Passphrase security levels
Section titled “Passphrase security levels”BlokSec supports configurable security levels per credential:
| Level | Format | Strength | Use case |
|---|---|---|---|
| 0 | None (server-managed) | Lowest | Kiosk, shared terminal |
| 1 | 4-digit PIN | Low | Familiar but weak |
| 2 | 6-digit PIN | Moderate | Default for most deployments |
| 3 | 8-character alphanumeric | High | Sensitive applications |
| 4 | 12+ character passphrase | Highest | Critical infrastructure |
Level 0 uses a server-managed passphrase that is encrypted with a per-client key and stored alongside the badge. This removes the user knowledge factor but retains the device factor and server factor.
Key lifecycle
Section titled “Key lifecycle”Issuance
Section titled “Issuance”A new key pair is generated for each badge or credential. The private key is encrypted and stored as described above. The badge starts in pending_first_use status.
First use
Section titled “First use”On the first successful authentication, the badge transitions to active status and records the first-use timestamp.
Rotation
Section titled “Rotation”Passphrase changes create a new version of the badge. The old envelope is replaced with a new one encrypted with the new passphrase. Version history is maintained for audit purposes.
Revocation
Section titled “Revocation”When a badge is revoked (by admin action, device removal, or policy), its status changes to revoked with a timestamp and reason. The encrypted key envelope remains in the database for audit purposes but can no longer be used for authentication.
Threat analysis
Section titled “Threat analysis”Database compromise
Section titled “Database compromise”What the attacker gets: Encrypted key envelopes, server salts, device salt hashes, public keys.

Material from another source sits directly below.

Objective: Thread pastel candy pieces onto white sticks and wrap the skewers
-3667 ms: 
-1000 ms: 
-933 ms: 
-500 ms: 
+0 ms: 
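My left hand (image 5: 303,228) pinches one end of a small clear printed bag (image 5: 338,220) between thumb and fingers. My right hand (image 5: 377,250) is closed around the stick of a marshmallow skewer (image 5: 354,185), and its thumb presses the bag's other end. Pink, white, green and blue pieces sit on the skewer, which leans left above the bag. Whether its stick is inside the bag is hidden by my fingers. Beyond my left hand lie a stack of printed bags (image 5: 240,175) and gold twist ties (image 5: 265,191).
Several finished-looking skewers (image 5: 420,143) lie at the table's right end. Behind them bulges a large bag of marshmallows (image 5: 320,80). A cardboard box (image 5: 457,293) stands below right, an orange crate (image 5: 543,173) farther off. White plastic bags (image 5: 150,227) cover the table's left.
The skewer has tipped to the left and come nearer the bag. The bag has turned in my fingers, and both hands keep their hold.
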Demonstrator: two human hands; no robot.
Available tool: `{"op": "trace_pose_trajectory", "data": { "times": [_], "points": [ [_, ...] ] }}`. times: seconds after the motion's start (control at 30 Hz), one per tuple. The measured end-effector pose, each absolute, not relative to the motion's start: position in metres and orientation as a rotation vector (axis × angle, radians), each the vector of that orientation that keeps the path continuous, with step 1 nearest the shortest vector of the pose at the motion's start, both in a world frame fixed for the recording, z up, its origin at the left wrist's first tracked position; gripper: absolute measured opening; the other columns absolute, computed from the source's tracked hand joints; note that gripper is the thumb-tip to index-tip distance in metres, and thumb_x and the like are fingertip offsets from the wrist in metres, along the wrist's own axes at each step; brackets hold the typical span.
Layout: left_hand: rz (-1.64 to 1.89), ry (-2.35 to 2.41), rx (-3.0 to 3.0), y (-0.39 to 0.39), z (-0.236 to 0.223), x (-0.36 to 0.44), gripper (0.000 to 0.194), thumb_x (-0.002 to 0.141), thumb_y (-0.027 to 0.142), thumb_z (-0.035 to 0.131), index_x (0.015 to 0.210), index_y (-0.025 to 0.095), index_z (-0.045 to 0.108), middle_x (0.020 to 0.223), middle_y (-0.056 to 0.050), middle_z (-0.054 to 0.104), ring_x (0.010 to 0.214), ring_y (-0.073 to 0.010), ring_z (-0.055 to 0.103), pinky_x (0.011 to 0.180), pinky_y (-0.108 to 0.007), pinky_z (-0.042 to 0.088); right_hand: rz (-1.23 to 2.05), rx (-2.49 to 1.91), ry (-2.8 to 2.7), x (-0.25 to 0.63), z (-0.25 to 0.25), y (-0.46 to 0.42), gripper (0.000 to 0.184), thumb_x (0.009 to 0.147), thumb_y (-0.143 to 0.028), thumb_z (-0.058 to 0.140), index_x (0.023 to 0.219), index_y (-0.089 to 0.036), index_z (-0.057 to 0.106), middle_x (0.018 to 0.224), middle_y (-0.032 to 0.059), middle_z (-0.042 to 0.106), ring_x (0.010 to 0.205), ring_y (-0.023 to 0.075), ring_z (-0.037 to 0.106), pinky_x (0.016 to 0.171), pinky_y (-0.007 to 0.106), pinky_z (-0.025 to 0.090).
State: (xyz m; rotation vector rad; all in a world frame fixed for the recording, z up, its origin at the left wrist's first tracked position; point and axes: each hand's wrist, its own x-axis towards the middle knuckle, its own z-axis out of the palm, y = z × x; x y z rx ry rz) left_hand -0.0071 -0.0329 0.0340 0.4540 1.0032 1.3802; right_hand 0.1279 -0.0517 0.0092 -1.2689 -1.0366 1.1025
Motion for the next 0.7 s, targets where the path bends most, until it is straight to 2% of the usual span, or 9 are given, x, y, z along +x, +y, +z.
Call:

What they can do: Nothing immediately. They cannot decrypt the private keys without both the device salt and the PIN. The device salt hash doesn’t help them derive the device salt (SHA-256 is one-way).
If they also obtain a device salt (e.g., by photographing a QR code): They can attempt offline PBKDF2 guessing against the PIN, limited by the 100,000-iteration work factor. A 6-digit PIN has 1,000,000 possibilities, which is feasible to brute-force offline. Longer passphrases (levels 3-4) provide stronger resistance.
Lost or stolen device
Section titled “Lost or stolen device”The device salt is only useful if the attacker also has access to the server-stored envelope. Revoking the badge on the server invalidates the encrypted key, making the device salt useless even if recovered.
Man-in-the-middle
Section titled “Man-in-the-middle”All authentication happens over HTTPS. The QR code contains a URL, not cryptographic material directly, so interception of the QR content alone doesn’t compromise security. The device salt is transmitted over the encrypted HTTPS connection during authentication.
Replay attacks
Section titled “Replay attacks”Each authentication produces a unique signature over timestamped data. Replaying an old signature will fail because the timestamp won’t match the current authentication request.